The scenario has been a long time coming for F1. "Probably 2010 was the most recent equivalent to what F1 has in 2017 – when Vettel and Red Bull team-mate Mark Webber, Alonso in a Ferrari, and Hamilton and Jenson Button in McLarens fought a five-way battle for much of the season," says Benson. "Before then, the breathless McLaren v Ferrari battles of 2007 and 2008 were the closest to what appears to be developing."

But could 2017 turn out to be a three horse race? Teenager Max Verstappen was the third driver on the podium after another sensational drive in his Red Bull.

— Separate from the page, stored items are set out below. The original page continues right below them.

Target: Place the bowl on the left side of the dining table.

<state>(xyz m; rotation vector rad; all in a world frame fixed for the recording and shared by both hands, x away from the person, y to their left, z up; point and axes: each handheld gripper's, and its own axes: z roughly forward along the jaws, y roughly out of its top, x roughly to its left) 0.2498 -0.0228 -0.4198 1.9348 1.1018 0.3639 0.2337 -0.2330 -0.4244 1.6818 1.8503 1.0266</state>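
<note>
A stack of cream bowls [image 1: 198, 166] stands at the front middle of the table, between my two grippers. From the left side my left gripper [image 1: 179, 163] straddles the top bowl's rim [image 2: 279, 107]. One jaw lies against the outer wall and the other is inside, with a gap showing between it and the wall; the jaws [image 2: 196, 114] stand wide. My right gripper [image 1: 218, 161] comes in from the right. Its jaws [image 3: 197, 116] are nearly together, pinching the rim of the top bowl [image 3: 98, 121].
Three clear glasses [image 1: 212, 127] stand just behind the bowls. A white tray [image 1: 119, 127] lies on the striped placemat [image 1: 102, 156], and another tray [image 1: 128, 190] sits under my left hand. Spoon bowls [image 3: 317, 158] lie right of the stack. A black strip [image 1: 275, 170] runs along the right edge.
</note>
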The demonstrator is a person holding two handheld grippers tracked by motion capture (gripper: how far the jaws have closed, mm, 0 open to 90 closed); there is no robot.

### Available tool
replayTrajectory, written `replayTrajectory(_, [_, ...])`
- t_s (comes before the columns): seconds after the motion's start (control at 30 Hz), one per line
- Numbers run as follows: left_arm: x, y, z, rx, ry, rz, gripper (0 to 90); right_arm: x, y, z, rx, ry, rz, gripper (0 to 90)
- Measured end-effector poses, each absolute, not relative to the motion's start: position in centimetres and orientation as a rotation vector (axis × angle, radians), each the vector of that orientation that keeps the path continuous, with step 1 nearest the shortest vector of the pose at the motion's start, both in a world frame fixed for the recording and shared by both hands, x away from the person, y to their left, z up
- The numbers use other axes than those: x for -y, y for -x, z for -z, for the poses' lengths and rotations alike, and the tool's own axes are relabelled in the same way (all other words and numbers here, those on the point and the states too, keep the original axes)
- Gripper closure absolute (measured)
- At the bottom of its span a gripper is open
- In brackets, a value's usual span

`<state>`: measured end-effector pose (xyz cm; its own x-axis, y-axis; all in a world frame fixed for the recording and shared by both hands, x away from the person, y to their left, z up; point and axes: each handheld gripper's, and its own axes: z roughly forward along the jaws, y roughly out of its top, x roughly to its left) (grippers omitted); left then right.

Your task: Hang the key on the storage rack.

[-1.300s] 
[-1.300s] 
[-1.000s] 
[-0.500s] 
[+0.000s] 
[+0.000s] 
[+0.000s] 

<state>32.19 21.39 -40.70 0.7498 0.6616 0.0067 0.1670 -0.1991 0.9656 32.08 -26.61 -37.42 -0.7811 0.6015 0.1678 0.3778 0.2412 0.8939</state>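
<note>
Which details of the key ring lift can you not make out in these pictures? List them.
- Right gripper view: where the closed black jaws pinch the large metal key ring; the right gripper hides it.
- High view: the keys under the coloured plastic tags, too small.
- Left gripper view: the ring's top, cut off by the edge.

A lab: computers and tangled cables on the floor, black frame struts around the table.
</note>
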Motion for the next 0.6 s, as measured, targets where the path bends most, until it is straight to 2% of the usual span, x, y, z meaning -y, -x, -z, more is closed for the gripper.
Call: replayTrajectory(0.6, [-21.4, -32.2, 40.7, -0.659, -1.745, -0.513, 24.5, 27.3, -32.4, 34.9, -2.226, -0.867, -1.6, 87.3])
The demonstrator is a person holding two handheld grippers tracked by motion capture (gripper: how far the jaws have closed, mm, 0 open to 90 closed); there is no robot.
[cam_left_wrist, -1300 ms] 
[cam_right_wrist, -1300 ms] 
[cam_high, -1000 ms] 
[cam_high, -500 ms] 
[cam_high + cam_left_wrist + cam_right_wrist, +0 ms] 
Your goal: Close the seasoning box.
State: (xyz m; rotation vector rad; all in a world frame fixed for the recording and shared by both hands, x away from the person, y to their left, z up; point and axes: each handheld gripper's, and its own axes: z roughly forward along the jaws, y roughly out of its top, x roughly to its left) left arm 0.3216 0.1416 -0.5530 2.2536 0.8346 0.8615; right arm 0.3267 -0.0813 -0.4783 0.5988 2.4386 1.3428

Having started in 16th place, the Dutchman made up an incredible nine places on the first lap in wet conditions. He "has demonstrated his raw talent before, not least in Brazil last season, but his confidence and audacity and the excitement he generates when behind the wheel are quite inspiring and just what the sport needs", says the Guardian.

However, he will do well to keep pace with the two main contenders. "The 19-year-old's chance will surely come," says Phil Duncan of the Daily Telegraph. "[But] it looks as though it will have to wait for at least another year, for this season's championship is now almost certainly a straight shoot-out between Hamilton and Vettel."